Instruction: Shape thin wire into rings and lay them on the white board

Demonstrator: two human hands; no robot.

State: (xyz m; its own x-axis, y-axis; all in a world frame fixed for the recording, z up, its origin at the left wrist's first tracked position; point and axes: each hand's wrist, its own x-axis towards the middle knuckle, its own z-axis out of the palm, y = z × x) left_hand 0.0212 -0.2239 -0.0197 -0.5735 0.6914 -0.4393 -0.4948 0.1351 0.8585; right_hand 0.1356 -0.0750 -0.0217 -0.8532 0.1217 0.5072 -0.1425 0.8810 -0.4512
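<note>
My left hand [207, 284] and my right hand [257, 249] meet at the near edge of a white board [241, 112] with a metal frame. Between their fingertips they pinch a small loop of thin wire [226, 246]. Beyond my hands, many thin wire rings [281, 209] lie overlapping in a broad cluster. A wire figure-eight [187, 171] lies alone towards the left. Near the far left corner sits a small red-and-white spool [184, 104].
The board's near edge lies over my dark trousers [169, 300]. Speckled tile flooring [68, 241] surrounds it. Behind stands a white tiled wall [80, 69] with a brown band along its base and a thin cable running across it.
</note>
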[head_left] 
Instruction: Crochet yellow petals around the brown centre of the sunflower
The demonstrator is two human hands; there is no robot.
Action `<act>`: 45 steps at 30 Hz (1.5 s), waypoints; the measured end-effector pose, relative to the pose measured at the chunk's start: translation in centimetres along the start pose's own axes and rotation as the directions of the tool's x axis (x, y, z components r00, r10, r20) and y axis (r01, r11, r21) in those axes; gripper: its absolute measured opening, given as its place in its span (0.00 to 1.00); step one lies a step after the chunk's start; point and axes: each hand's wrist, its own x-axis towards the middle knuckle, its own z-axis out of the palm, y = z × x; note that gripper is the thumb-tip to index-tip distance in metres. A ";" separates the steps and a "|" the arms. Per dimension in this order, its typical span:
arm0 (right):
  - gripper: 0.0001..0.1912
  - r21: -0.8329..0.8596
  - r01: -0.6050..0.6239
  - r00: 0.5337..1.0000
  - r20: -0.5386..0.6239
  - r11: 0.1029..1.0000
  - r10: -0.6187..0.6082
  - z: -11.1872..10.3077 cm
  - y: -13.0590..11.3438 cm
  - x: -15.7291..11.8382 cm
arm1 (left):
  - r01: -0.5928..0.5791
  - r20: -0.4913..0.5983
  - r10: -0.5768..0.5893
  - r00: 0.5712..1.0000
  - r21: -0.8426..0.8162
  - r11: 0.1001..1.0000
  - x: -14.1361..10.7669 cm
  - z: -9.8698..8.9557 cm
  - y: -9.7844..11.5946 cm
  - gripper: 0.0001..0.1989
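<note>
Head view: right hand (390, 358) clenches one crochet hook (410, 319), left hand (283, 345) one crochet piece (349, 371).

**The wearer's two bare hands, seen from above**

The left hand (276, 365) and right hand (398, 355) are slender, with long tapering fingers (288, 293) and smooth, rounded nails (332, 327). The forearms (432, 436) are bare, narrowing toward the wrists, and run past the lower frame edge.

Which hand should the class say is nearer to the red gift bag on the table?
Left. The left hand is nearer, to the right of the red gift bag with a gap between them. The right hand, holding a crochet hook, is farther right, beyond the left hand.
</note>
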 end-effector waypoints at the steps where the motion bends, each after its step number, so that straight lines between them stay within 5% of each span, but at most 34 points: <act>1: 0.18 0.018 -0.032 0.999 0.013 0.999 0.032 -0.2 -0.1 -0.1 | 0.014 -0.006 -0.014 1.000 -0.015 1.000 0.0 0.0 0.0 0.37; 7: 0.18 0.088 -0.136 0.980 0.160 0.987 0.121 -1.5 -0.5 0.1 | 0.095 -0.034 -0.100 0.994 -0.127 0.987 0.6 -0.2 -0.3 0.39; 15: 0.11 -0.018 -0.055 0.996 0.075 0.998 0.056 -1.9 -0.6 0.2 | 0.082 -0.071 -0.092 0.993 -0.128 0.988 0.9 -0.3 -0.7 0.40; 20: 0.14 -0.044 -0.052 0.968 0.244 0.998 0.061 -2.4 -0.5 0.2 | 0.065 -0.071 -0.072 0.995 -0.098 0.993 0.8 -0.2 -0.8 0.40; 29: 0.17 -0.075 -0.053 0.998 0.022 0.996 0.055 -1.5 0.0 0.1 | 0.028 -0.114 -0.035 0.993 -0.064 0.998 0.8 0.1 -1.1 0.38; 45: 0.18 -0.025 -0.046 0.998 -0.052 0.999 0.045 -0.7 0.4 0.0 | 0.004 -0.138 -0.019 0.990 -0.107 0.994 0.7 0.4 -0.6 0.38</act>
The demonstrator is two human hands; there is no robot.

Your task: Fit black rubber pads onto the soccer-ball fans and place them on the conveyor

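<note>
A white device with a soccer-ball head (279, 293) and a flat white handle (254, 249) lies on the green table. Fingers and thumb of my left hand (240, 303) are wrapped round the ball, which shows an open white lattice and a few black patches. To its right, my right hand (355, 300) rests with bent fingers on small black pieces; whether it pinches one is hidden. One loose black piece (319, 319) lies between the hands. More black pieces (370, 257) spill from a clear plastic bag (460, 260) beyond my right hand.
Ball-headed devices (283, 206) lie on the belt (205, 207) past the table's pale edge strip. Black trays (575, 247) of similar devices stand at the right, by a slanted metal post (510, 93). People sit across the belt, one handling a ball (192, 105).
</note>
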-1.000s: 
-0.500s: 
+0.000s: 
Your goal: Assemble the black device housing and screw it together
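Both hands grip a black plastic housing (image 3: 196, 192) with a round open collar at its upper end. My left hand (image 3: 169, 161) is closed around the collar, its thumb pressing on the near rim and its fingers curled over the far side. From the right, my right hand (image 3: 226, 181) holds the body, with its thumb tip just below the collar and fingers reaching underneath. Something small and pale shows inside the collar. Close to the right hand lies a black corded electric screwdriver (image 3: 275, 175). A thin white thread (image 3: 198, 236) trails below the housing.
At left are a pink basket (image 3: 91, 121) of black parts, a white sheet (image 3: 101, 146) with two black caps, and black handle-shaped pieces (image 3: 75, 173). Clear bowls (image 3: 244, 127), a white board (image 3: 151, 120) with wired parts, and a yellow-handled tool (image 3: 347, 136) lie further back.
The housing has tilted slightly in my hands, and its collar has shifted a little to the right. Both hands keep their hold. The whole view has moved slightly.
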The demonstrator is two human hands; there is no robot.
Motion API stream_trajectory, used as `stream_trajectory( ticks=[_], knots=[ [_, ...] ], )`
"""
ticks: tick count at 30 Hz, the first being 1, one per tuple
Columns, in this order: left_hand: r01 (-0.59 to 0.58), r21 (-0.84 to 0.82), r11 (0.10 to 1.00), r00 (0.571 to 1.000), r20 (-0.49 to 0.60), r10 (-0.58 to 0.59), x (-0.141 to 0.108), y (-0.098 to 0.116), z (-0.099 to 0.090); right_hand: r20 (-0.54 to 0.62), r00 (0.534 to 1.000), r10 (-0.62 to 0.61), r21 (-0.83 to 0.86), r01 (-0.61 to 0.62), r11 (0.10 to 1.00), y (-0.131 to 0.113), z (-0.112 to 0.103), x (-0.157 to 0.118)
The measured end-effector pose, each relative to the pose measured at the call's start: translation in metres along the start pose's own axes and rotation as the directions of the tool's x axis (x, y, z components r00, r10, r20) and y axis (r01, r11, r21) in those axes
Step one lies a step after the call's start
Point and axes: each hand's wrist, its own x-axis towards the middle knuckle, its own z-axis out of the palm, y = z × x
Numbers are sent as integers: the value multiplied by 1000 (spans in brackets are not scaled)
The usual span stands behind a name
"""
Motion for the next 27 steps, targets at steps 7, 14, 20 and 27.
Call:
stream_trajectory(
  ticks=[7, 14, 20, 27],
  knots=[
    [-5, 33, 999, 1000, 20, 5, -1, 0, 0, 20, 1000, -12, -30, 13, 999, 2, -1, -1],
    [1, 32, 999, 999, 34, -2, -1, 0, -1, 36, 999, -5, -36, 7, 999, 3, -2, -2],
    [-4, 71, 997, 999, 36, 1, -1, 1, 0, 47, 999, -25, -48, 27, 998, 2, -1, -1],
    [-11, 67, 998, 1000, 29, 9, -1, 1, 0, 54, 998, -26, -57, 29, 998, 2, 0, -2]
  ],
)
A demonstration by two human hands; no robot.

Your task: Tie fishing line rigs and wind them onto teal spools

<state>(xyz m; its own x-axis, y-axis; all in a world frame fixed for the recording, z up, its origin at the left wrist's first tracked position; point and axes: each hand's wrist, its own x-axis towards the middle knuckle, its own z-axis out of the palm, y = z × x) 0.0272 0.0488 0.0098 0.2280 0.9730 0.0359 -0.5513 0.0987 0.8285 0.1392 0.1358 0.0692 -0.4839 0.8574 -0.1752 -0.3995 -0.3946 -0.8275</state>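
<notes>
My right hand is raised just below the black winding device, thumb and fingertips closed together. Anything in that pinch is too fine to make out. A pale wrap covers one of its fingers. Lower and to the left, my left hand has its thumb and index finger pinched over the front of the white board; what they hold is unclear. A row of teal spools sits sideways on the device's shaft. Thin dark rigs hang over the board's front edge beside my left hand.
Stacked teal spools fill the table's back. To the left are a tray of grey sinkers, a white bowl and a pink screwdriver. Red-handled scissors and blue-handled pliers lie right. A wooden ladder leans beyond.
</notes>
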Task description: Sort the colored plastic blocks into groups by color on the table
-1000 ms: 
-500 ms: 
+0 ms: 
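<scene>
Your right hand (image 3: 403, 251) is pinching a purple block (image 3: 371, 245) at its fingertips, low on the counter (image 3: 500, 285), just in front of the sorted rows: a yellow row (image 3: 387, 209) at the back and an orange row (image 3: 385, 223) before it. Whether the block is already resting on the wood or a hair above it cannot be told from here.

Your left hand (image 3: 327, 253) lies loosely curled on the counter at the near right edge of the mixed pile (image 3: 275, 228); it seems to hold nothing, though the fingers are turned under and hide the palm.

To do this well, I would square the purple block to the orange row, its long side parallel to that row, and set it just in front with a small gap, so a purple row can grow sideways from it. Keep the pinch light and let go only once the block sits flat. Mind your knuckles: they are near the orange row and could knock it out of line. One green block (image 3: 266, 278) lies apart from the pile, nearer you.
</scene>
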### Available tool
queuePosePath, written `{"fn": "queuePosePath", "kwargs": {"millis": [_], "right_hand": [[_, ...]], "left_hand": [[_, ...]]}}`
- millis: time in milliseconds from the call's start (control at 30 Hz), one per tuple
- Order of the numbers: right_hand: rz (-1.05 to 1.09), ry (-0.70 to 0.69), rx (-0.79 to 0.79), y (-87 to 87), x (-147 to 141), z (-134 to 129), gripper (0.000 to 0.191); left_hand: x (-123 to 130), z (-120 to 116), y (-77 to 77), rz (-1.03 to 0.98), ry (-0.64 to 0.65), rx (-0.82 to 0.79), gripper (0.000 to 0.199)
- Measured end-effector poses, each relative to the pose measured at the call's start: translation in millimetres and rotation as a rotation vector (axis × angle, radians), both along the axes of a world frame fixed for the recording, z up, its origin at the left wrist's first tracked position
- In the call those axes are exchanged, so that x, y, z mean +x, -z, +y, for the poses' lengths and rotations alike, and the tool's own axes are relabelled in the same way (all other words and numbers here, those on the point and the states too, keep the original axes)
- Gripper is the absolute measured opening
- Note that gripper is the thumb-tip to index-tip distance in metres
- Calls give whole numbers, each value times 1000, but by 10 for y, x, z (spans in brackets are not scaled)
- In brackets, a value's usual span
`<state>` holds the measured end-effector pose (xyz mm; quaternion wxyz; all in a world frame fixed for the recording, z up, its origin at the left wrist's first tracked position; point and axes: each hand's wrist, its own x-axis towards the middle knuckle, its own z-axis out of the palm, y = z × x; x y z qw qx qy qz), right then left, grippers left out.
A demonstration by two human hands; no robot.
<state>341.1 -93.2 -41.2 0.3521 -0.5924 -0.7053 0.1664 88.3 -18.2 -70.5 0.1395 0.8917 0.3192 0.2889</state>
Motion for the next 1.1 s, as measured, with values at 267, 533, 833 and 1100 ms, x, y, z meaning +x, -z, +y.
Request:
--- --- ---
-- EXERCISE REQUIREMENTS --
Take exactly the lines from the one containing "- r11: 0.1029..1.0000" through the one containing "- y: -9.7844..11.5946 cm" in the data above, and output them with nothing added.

-- EXERCISE SOLUTION --
  - r11: 0.1029..1.0000
  - r10: -0.6187..0.6082
  - z: -11.1872..10.3077 cm
  - y: -13.0590..11.3438 cm
  - x: -15.7291..11.8382 cm
arm1 (left):
  - r01: -0.5928..0.5791
  - r20: -0.4913..0.5983
  - r10: -0.5768..0.5893
  - r00: 0.5712..1.0000
  - r21: -0.8426..0.8162
  - r11: 0.1001..1.0000
  - x: -14.1361..10.7669 cm
  - z: -9.8698..8.9557 cm
  - y: -9.7844..11.5946 cm

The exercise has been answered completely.